Which then begs the question - is Bear Stearns the only major investment bank out there to be in such serious trouble? Weren't the Bear executives, just like the executives of all major investment banks swearing up and down that the effects of the sub-prime loans, credit crunch, market downturn etc.,etc. were rather negligible? I mean, damn it, look at this statement from the Yahoo article
JPMorgan's acquisition of Bear Stearns represents roughly 1 percent of what the investment bank was worth just 16 days ago. It marked a 93.3 percent discount to Bear Stearns' market capitalization as of Friday, and roughly a 98.8 percent discount to its book value as of Feb. 29.How is that even possible unless assets were ridiculously overvalued (I'm looking at you creative accountants)? Hmm...maybe I should have taken those Chartered Accountancy exams anyway (not too late to get a CPA though). Accountants shall inherit the earth.

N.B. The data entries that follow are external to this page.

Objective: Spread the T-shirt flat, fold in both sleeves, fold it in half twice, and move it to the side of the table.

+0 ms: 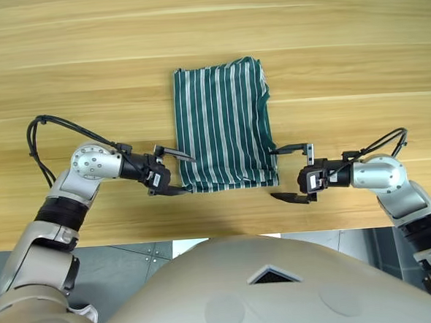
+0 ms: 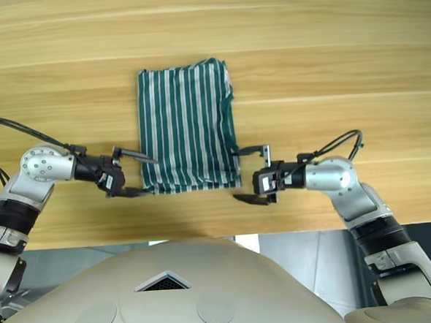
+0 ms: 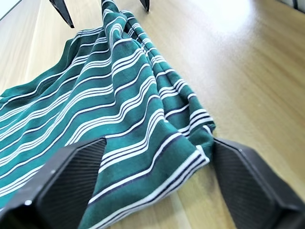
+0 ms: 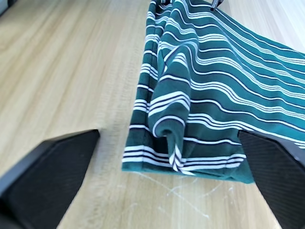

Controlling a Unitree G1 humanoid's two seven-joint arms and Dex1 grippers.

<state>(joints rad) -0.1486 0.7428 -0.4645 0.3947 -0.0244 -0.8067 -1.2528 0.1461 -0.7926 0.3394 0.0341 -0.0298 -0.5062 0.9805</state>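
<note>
The T-shirt point(image 1: 223, 124) is green with white stripes and lies folded into a long narrow rectangle on the wooden table point(image 1: 355, 58). My left gripper point(image 1: 189, 175) is open at its near left corner, and the corner lies between the fingers point(image 3: 62, 181) on the table. At the near right corner my right gripper point(image 1: 273, 174) is open too. In the right wrist view the hem point(image 4: 186, 164) sits between the two pads, one finger point(image 4: 276, 167) at the cloth's edge and the other point(image 4: 52, 167) off it on bare wood.
The table's front edge point(image 1: 227, 236) runs just behind both grippers, with grey floor point(image 1: 133, 258) below it. Bare wood stretches wide to the left, right and far side of the shirt.
</note>
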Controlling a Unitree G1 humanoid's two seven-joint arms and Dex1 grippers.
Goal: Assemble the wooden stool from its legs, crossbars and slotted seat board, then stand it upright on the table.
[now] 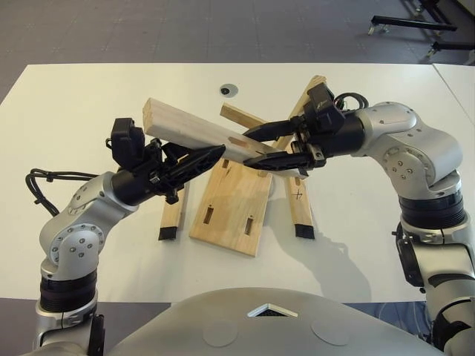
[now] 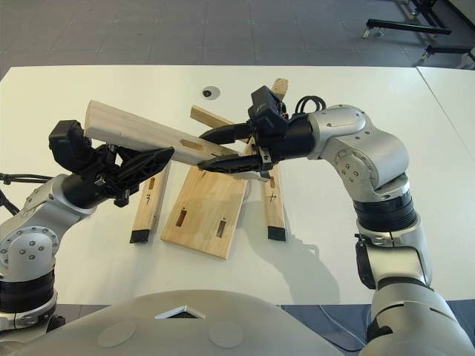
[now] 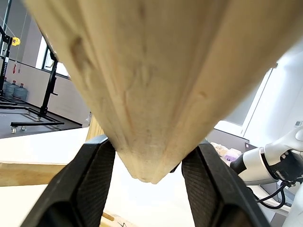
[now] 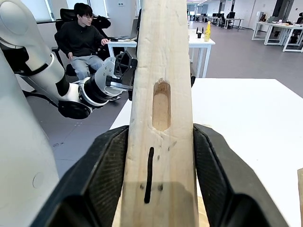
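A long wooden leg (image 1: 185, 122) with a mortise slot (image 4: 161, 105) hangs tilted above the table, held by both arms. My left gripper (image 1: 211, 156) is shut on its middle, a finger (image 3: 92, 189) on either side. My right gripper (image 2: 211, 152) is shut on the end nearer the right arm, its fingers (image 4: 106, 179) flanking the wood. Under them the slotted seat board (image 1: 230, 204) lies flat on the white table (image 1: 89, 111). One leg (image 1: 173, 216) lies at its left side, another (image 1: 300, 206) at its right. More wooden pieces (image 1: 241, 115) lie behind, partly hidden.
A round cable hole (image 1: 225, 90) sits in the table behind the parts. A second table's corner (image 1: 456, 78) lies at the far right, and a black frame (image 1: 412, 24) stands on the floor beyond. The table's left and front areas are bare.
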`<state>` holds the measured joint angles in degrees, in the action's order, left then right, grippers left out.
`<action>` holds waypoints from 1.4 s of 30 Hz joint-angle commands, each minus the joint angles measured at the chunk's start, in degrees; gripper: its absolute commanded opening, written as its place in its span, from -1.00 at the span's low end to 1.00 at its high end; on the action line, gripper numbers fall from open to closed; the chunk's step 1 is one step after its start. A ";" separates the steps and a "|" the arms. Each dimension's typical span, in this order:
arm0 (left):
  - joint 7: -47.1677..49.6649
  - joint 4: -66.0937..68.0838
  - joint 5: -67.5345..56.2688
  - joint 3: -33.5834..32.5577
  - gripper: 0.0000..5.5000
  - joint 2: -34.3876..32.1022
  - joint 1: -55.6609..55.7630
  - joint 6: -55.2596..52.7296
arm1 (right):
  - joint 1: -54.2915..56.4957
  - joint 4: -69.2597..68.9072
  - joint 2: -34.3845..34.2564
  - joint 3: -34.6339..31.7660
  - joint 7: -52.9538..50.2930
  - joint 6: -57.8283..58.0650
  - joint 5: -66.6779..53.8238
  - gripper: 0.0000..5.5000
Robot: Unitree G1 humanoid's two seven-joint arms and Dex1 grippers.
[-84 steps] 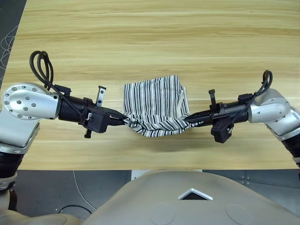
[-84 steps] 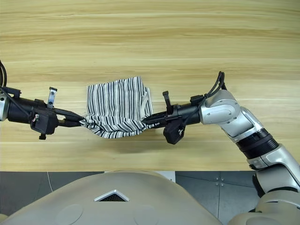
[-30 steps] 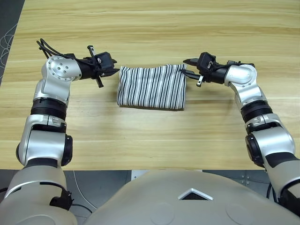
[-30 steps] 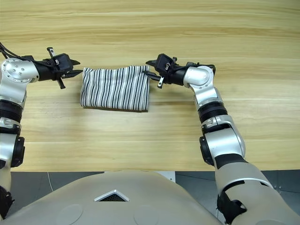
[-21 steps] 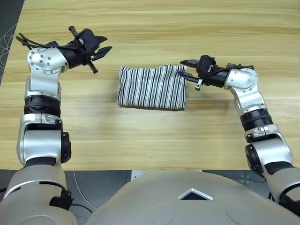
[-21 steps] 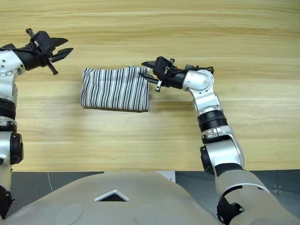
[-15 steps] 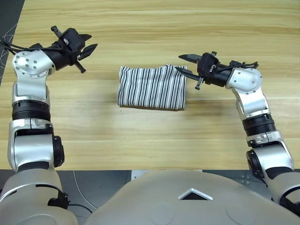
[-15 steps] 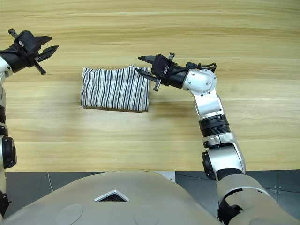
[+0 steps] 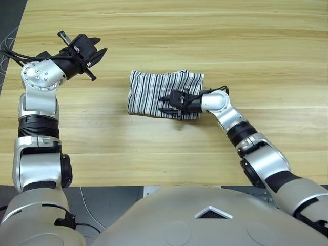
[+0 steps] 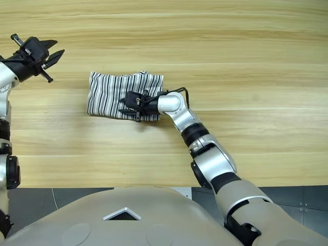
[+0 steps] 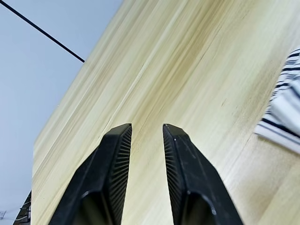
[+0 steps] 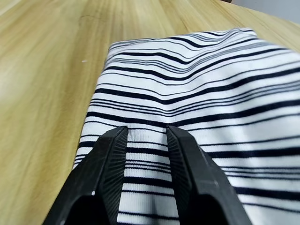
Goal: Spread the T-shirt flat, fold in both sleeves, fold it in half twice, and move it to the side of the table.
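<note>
Fingers of the left gripper (image 9: 102,45) stand parted, holding nothing, above the table (image 9: 215,41); the folded striped T-shirt (image 9: 148,87) lies well to its right. The right gripper (image 9: 161,104) rests released on the T-shirt's near edge, fabric beneath its fingers.

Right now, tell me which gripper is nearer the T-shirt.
Right. The right gripper is over the near edge of the T-shirt; the left gripper is clear of it, off to its left above the table.

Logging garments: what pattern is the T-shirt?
T-shirt: black and white stripes, clearest in the right wrist view.
</note>
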<state>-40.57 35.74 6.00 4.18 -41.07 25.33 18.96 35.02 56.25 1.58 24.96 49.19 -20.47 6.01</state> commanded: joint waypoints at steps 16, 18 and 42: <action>18.64 24.15 -16.06 -14.82 -0.55 22.14 7.83 0.66 | -9.10 18.88 42.78 -27.94 13.34 8.59 -13.29 -0.45; 20.95 26.97 -16.06 -15.73 -0.55 23.14 10.95 2.31 | -7.30 18.08 40.21 -31.91 9.40 5.26 -15.88 -0.45; 25.22 42.12 -15.02 -22.57 -0.55 40.48 27.11 -7.48 | -0.94 12.51 20.20 -49.74 -14.28 -26.11 -27.06 -0.45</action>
<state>-16.43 77.31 -9.05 -17.36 -0.25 50.93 11.92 34.20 67.19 23.53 -22.68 36.18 -45.88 -19.37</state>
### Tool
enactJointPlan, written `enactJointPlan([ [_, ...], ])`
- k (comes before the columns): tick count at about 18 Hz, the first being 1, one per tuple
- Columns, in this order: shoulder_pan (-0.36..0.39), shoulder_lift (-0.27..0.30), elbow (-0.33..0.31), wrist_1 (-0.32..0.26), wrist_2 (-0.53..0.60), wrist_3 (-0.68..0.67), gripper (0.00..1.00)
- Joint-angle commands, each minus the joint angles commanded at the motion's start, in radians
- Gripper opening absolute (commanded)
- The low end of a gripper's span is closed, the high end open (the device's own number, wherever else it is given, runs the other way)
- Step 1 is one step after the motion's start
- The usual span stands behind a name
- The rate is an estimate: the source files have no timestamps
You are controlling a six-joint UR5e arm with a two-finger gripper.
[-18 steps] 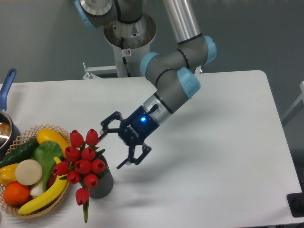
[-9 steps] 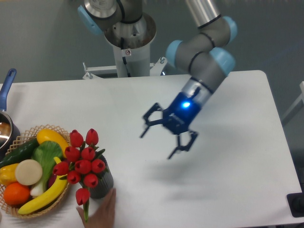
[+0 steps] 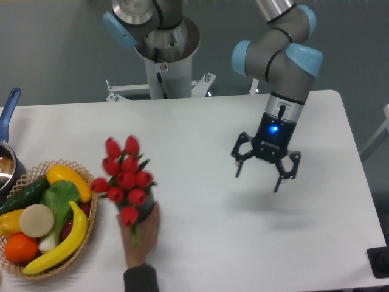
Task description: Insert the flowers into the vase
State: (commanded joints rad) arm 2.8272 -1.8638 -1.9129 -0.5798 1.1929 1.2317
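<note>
Gripper: the gripper [image 3: 265,170] hangs over the right half of the table [image 3: 200,121], pointing down, its two dark fingers [image 3: 240,159] spread wide with nothing between them; a blue light glows on the wrist just above.
Arm: grey and pale-blue links rise from the gripper toward 12 o'clock and leave the top edge.
Flowers: the flowers [image 3: 124,180], a bunch of red tulip heads with green leaves, stand at about 9 o'clock from the gripper and well apart from it, over the left-centre of the table; they look slightly blurred.
Vase: the vase [image 3: 144,210] shows only as a dark sliver under the tulips, mostly hidden by blooms and by the hand; the stems appear to go down into it.
Hand: a person's hand [image 3: 141,234] reaches in from the bottom edge at 6 o'clock of the flowers, wrapped around the vase's lower part.
Basket: a wicker basket [image 3: 45,216] of fruit and vegetables sits just beside the flowers at their 8 o'clock.
Pot: a metal pot [image 3: 7,161] with a blue handle is cut by the left edge, at 10 o'clock of the basket.
</note>
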Motion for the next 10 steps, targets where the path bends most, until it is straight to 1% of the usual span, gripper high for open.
enactJointPlan([
  [3, -0.049, -0.002, 0.011, -0.015, 0.132, 0.006, 1.0],
  [4, -0.054, 0.002, 0.011, -0.023, 0.167, 0.023, 1.0],
  [6, -0.089, 0.002, 0.012, -0.032, 0.22, 0.052, 1.0],
  [10, -0.147, -0.003, 0.006, -0.043, 0.367, 0.052, 1.0],
])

You know what, much as I try, I just cannot squeeze out even a shred of schadenfreude about this. I mean sure, investment b(w)ankers have a reputation for arrogance and general assholic behaviour, and at least the top executives at Bear Stearns deserve to be skewered for their general incompetence and short-sighted focus on fat cat bonuses while running the company to the ground. One cannot talk enough about the moral hazards of playing professional investment banker with someone else's money.
However, Bear employs 14000 employees, and there is great uncertainty about the future of those jobs, given that no one has a clue as to what exactly JP Morgan wishes to do with the company. This is a distress sale, and Bear Stearns couldn't possible dictate any of its terms.
Tomorrow brings much palpitation and trepidation to the financial markets. The fallout of the Bear Stearns affair promises to be messy. This is where it helps to be the over-educated poor. One can watch with bemused disinterest and sigh over human folly. No money, no cry.